I saw the ‘do not dare’ sign all written on big alpha’s face, so I let them go this time, causing motorists to wait as they paraded on the road till they got tired and moved to the side of the road. I knew they would be back to their sleeping spots when the sun sets, so I had not much to worry about chasing them about. I decided to call what had happened earlier that day the mating heat, with so much belief that it would not happen again as the mating enters the second day and on.
The second day it was not Big alpha that charged at a human but a more subtle male, Long Tail, that charged at a tourist who was trying to photograph it. What could have galvanized these animals to start behaving this way we do not know, but we could only explain that they have no fear for humans again.
The photographer held his camera and was trying to move away from the spot the elk had come to meet him, but the elk kept following and taunting the man with a camera with its horns. Then it got really brutal, carrying the man inches up with his camera still held in his hands.
Probably the other elks had thought Long Tail was having all the fun and decided to join to play with what they used to fear. People had gathered at this time watching and trying to help us get the man away from the elks, but the elks kept turning on us and charging the nearest person that came close to them.
Sarah had gone too close to help the man with the camera and like what happened the previous day did not pay attention to another elk charging towards.
“Watch out!” I screamed, but it was too late.
I rushed to her where she was lying unconscious. The elk had given her terrible knock to the side of her rib. At this time the elks had blocked them, and lots of motorists had parked watching in dismay the wreck the elks were causing.
“Somebody call the ambulance!” I screamed feeling scared.
Two guys came from behind the crowd dressed up and carrying paintball guns in their hands. I guess they had just arrived the scene and seeing what happening thought they could give a hand was.
“Hey man,” one of them said as they approached me. “We think maybe we could give you a hand in controlling your animals.”

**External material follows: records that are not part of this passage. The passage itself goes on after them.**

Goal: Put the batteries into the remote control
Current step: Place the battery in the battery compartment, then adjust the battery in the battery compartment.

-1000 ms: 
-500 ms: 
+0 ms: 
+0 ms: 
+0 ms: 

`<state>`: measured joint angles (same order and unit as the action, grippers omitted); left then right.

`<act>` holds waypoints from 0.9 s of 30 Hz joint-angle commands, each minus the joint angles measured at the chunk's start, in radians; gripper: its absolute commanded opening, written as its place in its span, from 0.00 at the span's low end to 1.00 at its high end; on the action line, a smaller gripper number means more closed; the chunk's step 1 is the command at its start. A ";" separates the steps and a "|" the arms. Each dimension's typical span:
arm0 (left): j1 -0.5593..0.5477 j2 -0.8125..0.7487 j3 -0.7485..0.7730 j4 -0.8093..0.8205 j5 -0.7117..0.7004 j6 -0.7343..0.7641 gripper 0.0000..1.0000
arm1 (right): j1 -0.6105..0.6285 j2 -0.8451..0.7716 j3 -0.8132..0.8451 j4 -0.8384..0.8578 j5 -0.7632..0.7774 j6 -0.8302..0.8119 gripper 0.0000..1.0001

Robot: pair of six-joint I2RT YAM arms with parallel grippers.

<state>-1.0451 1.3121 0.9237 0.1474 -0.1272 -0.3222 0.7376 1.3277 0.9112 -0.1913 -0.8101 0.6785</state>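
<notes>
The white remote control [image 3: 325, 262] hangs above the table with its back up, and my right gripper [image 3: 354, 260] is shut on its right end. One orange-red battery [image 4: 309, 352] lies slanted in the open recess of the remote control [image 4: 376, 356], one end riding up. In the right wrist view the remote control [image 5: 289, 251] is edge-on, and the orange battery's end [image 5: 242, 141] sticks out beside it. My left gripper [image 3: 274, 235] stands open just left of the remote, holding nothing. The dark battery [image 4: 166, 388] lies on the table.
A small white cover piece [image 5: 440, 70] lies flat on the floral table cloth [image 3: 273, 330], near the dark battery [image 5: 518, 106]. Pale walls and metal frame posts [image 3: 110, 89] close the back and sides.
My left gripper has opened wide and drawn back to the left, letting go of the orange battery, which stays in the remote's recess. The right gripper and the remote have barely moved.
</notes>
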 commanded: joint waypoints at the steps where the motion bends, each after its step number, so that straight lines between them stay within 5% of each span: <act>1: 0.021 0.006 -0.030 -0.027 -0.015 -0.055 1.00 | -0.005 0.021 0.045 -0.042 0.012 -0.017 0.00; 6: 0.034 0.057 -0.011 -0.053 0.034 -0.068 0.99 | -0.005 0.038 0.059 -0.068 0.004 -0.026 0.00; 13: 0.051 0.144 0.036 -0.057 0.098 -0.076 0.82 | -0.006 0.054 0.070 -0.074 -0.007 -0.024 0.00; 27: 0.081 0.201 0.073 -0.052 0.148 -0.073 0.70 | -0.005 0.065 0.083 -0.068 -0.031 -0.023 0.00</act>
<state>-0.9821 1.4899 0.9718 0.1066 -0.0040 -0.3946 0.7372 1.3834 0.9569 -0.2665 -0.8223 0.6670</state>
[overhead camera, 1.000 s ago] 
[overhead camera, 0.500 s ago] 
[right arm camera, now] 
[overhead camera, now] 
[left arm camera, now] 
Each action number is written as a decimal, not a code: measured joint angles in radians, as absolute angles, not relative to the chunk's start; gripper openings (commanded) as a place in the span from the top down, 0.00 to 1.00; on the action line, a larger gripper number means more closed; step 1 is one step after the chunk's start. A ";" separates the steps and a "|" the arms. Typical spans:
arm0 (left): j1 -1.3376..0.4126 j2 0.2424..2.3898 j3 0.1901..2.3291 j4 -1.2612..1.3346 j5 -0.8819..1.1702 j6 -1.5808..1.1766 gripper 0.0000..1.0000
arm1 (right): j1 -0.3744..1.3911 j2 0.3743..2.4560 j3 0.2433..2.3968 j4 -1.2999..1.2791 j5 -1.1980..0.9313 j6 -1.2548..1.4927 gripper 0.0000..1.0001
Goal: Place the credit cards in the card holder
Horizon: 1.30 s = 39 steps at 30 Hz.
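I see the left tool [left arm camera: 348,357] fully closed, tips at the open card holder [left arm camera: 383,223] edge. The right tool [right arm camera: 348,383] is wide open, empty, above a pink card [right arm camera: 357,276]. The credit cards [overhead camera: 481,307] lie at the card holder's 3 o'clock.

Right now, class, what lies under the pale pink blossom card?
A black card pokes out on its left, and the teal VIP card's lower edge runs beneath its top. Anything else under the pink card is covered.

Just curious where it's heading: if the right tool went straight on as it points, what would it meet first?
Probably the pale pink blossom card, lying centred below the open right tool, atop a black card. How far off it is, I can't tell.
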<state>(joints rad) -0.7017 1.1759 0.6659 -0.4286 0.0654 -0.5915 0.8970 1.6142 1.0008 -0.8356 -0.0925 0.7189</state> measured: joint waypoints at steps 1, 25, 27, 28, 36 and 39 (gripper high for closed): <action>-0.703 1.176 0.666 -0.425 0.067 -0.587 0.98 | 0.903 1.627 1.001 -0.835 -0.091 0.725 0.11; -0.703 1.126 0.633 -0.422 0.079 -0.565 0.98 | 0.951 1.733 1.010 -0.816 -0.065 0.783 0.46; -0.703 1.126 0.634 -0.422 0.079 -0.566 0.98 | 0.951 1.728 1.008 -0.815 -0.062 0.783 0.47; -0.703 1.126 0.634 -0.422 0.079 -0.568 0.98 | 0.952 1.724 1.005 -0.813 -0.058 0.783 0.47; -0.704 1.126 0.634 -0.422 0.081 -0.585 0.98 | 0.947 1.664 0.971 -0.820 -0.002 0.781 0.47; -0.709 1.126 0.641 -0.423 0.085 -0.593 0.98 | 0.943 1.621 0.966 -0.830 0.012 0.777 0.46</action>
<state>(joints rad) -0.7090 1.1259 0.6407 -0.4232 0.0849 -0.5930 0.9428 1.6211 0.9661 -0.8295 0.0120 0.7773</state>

“These are all we’ve got, and I think it should do in scaring them,” the other man said, showing me the paintball gun in his hand.
I told them the paintball would do as a real gun would not be allowed to be used on an animal that was on the list. The objective was to scare them to back off from the road and back to the pasture. The other man produced another gun for me, and we went to work. At this time an ambulance had arrived and taken Stella to the hospital. The paintball worked. We were able to drive the elks away from the road, back to the pasture and rescued the man with camera unscathed.
One other thing needed to be taken care of and that was these animals’ disrespect for humans, which was because they do not fear us again. For this, we needed to instill that fear back into them, lest they would cause more havoc in the future. The paintball gun had worked well to scare them back to the pasture, so we decided to equip ourselves with the paintball gun to control and instill fear into them.
We started to shoot the paintball at them whenever they made a move to the road, and this blast of paint and the little ball pain scared them a lot.